My Lifelong Journey With Depression Led To Three Suicide Attempts: This Is My Account Of The Last

I am tired of the stigma surrounding black women and mental health.
Publish date:
May 23, 2014
depression, mental health, suicide

When people would ask me how I was doing, I'd reply, “I’m okay.” I plastered a phony smile on my face, stuffed my feelings in an emotional pocket, and went about my daily grind. From an external view, my life in 2007 seemed wonderful.

I was in my third year of college at the University of North Carolina at Greensboro, and I shared a nice apartment with my boyfriend of one year. Together, we made enough money to live a comfortable life and our spare time was filled with exciting adventures and romantic getaways. But internally, I was drowning in self-doubt and depression.

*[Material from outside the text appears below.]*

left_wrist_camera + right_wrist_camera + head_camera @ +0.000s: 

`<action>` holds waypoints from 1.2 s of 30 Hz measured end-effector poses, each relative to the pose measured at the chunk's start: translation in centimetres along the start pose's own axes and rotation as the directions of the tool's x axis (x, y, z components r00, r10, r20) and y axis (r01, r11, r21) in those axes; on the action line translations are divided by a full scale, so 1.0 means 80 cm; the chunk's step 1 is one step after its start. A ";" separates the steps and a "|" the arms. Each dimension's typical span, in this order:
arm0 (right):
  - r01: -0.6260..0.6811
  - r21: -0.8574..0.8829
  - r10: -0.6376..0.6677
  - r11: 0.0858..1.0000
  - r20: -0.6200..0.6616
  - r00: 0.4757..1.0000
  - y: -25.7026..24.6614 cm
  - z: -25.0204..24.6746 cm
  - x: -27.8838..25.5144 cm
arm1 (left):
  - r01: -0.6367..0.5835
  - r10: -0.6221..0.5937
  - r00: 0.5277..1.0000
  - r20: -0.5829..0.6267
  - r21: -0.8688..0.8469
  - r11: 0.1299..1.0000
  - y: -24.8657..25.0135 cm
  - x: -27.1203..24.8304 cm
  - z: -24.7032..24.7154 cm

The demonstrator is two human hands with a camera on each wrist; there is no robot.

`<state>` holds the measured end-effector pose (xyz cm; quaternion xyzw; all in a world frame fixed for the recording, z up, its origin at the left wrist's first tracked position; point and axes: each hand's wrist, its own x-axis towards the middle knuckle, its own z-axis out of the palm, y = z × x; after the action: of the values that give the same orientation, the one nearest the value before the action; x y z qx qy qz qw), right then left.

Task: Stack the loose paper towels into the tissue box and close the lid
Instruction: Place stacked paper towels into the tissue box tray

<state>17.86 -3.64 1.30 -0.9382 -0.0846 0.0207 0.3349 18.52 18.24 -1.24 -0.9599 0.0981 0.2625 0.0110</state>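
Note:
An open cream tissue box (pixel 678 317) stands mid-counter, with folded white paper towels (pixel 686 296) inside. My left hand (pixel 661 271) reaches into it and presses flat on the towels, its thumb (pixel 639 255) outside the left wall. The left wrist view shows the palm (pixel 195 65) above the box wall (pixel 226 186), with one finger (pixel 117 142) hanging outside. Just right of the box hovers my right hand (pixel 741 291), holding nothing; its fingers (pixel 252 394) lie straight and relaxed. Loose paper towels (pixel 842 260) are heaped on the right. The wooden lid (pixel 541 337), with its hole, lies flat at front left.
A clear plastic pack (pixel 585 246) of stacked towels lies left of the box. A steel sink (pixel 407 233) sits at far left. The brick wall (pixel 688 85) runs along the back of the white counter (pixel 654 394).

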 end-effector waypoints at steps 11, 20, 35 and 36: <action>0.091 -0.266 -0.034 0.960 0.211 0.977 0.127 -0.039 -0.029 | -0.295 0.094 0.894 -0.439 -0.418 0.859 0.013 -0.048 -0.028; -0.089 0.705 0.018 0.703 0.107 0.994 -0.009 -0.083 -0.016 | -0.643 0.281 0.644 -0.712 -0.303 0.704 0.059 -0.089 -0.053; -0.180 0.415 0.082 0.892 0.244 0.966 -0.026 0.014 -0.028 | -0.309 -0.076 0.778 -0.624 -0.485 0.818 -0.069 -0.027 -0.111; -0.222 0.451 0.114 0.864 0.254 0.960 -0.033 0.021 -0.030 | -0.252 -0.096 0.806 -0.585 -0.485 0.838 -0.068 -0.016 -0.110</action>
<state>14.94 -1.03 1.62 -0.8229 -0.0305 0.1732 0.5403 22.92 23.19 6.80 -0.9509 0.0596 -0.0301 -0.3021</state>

Depression had been a close companion since my parent’s divorce when I was 8 years old. My journey with depression has been long and treacherous, filled with fits of rage, days of tears, and led to three suicide attempts. Excuses kept me in a constant state of confusion. I did not know if I was a deeply troubled youth who needed professional help, or if I was simply an angst-ridden teenager.

Late one cold night in October, after a series of unfortunate events, I swallowed 20 prescription pills and laid down in my apartment complex parking lot. I had become unhappy at my job and felt stressed about my intense college courses. I couldn't connect with my college classmates, and many of my old friends had distanced themselves from me. I was also dealing with unresolved self-esteem, body image issues, and anger/guilt about a past abuse.

As I writhed on the ground in physical pain, my phone started ringing. My boyfriend was on his way home and wanted to know if he needed to pick up dinner. I mumbled a few incoherent words as he recapped the events of his day. Suddenly he stopped.

“Tai’sha, are you okay? You sound like you are groaning. Are you in pain?”

“Not okay. I’m in pain. I took a lot of medicine and now I’m outside. I don’t think I’m gonna make it.”

I moaned and vomited on the sidewalk. I could feel my heart slamming into my ribcage. My thoughts were all over the place. I knew I was going to die. Somehow, my telephone disconnected and I closed my eyes. I wondered what he would think when he found me lifeless beside my car in a parking lot. As much as I wanted to care, I couldn’t fully process my emotions. I felt fear, anger, rage, and a deep longing to be a “normal” person.

The next couple of hours still play in my mind like a damaged video reel. Some moments are in high-definition and permanently singed into my memory. I can still feel the crisp autumn air on the back of my neck and the incessant churning in my stomach. I remember the horror in my boyfriend’s eyes and his trembling hands as he gathered me up in his arms. He let me lie down in the back seat of his car as he made his way to a nearby hospital. All I could see was flashes of streetlights mixed with ominous darkness.

During the car ride, I was not relieved about my impending death. Instead, I wanted to live. Other parts of my memory have failed me. I can’t recall some parts of that trip to the hospital and what conversations took place once we arrived.

When I woke up in the hospital, I was bombarded with questions from curious staff members. My boyfriend was also looking for an explanation for my behavior. I admitted my actions to him and he refused to abandon me. We spent the next few hours scrambling for a normal conversation. I wanted to know if we should spend Thanksgiving with his family or mine. He asked if I aced my Business Calculus test earlier that week. After a couple of hours and a few pamphlets full of resources, we went home.

As I surveyed my surroundings, I had an epiphany. I was tired. I didn’t want to walk the thin line between barely existing and desiring death. I wanted to fully experience happiness and joy. And, when sadness and grief came into the picture, I wanted to be able to process those emotions without feeling completely dejected.

A lot has changed in the past 7 years. After my suicide attempt, I decided to take my mental and emotional health into my own hands. With the support of my boyfriend, I began to see a therapist. Her practice was designed for people with low-income/no insurance and she poured her soul into helping others. I learned coping techniques, began journaling, and rediscovered my passion for poetry.

I was diagnosed with depression and seasonal affective disorder. For a while, I was on medication and it helped bring clarity and balance to my thought process. I stopped stuffing my feelings and started having real conversations with my loved ones about my emotions. And, I am now married and have two kids with that special guy -- my boyfriend from college.

Over the years, I have begun to open up about my story. To my surprise, other women around me had been through similar experiences. I found that many of my Black friends were suffering for the sake of being “strong Black women.” Many people avoided therapy and medication because they didn’t want to be labeled as a “crazy” person. Personally, I am tired of the stigmas surrounding mental health and depression.

I am not a therapist or mental health expert. I am a woman who has felt a lot of pain and tried to take my life. I still have my struggles, but I am fully invested in my emotional wellness. I may not be able to save the world, but I can use my platform as a writer to continue conversations about suicide and depression. The more we talk about it and the more information we share, the greater our chances are of saving someone’s life.

Reach out to others and ask them if they are okay. Smile at the sad looking man on the street. And, take care of yourself.